Literary Wyler: A Tale of a Growing Adaptor

         Walking into this course, I was aware director William Wyler had resorted to one of those Charlton Heston epics, this one being Ben Hur. Naturally this does not help prepare a person for such a one-two punch of Wuthering Heights (1939) and The Heiress (1949), partially because they are not biblical epics, but also because they are a more feminine look at things. Wuthering Heights and The Heiress both appear more geared to a fan of soap operas; and, viewing the first of the two, I saw just that. Perhaps you could suppose rather easily that this did not set too well with me.

         Being fair on my side of the table, I am aware that Heights is an adaptation of a complexly plotted mammoth of a book, and any fan of the Emily Brontë novel might be set for disappointment when this labyrinth is reduced to a Hollywood love story, complete with requisite happy ending. This was in that so-called "Golden Year" of film, 1939, with The Wizard of Oz, Gone With the Wind, Stagecoach, and others were released; and, despite its classic status, I felt it was just the sort of Goldwyn-produced romance I expected. Not only that, but it ignores character complexities. No, I did not like Brontë's novel, but it still does not change the simple fact of the matter. Wyler made a decent film in a lucky year with a big name and had a success, and I for one was not surprised, but a little let down by the formulaic creation.

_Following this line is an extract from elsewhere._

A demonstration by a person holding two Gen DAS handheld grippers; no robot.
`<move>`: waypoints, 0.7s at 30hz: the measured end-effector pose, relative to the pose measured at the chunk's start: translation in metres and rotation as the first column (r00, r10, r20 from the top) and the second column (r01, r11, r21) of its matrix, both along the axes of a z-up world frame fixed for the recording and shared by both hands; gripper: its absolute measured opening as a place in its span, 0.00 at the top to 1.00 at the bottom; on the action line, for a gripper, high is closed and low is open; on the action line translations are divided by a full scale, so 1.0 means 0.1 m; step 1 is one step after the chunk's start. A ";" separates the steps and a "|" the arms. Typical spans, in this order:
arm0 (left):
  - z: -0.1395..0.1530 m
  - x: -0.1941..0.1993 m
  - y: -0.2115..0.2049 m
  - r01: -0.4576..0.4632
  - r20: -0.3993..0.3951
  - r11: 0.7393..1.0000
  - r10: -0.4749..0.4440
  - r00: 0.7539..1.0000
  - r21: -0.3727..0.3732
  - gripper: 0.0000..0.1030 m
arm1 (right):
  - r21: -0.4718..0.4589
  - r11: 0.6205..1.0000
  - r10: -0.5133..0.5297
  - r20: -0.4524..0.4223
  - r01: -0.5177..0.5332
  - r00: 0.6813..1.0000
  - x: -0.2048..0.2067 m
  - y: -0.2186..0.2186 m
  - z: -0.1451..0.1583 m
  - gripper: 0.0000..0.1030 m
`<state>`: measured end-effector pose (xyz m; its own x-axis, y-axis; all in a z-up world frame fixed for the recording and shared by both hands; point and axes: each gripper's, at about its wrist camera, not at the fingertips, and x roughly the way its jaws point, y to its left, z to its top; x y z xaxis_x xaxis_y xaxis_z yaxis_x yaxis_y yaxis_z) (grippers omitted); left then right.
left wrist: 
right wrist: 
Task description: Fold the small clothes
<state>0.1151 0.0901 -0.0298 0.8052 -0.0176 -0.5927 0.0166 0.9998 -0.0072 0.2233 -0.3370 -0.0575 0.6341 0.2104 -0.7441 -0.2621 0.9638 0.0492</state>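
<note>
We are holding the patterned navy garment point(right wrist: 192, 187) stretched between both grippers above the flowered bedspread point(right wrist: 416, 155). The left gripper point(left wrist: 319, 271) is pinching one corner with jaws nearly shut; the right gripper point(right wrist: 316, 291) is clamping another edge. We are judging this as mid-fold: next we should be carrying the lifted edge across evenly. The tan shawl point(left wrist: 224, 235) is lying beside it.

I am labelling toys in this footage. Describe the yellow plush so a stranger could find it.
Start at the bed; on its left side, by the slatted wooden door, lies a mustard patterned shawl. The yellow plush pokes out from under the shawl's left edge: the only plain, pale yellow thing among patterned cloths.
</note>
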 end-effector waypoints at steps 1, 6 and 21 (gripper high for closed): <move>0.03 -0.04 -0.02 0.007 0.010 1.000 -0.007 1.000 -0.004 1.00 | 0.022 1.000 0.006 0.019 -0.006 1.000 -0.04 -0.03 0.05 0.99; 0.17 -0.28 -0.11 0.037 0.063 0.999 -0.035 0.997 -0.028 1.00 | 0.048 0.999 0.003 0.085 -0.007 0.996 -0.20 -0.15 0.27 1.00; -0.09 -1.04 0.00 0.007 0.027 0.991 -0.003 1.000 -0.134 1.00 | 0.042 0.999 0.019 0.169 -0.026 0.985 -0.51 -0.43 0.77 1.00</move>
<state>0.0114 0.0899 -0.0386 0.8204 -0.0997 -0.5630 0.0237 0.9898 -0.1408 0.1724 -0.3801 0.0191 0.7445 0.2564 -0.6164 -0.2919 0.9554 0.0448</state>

         But lo and behold, I see Henry James's 1880 novel Washinton Square brought to life in The Heiress. One great difference is that I actually enjoyed the novel, but better still, Wyler followed it and had me entranced. Ten years after Wuthering Heights, Wyler had, I feel, developed in a lot of ways. His skill as a film maker had grown to a marvelous extent. The music exposed the soul of the female protagonist (Catherine Sloper); the production and photography were used to set a mood that fluxed from light to dark; and the performances led me full throttle into the tale. Olivia de Havilland in particular left an impression on me. No doubt, the difference was in good part to a more skilled director that had a more accomplished goal. This was not just a romantic, formulaic take on a novel, but a developed interpretation of one. The novel, I felt, was brought to life, and I was happy they did it so well.

         The moral of the story is not to strictly follow the course of a novel. Look at Dr. Strangelove (1964) (or almost any Kubrick film for that matter), which dropped the dead seriousness of its source novel for a comic tour de force and class exploitation of a Cold War fear in all its ludicrousness. Being faithful can produce a film which is flat or alive, and the real moral is in the life of a story. Adapting anything , it is the cinematic goals that matter. True success, I feel, comes from a great work, not from meeting every mark of the source. Look at the soon-to-be-complete Lord of the Rings films. The film makers dropped Tom Bombadil; they threw the love story of Arwen and Aragorn into the main tale; Helms Deep is the climactic battle extravaganza of The Two Towers, and so on. You know what? They are fantastic novels, and the films are fantastic films. They are faithful to a good extent, but the most important thing is this: spirit. The Heiress had a spirit and life of its own, and that is something I am grateful for.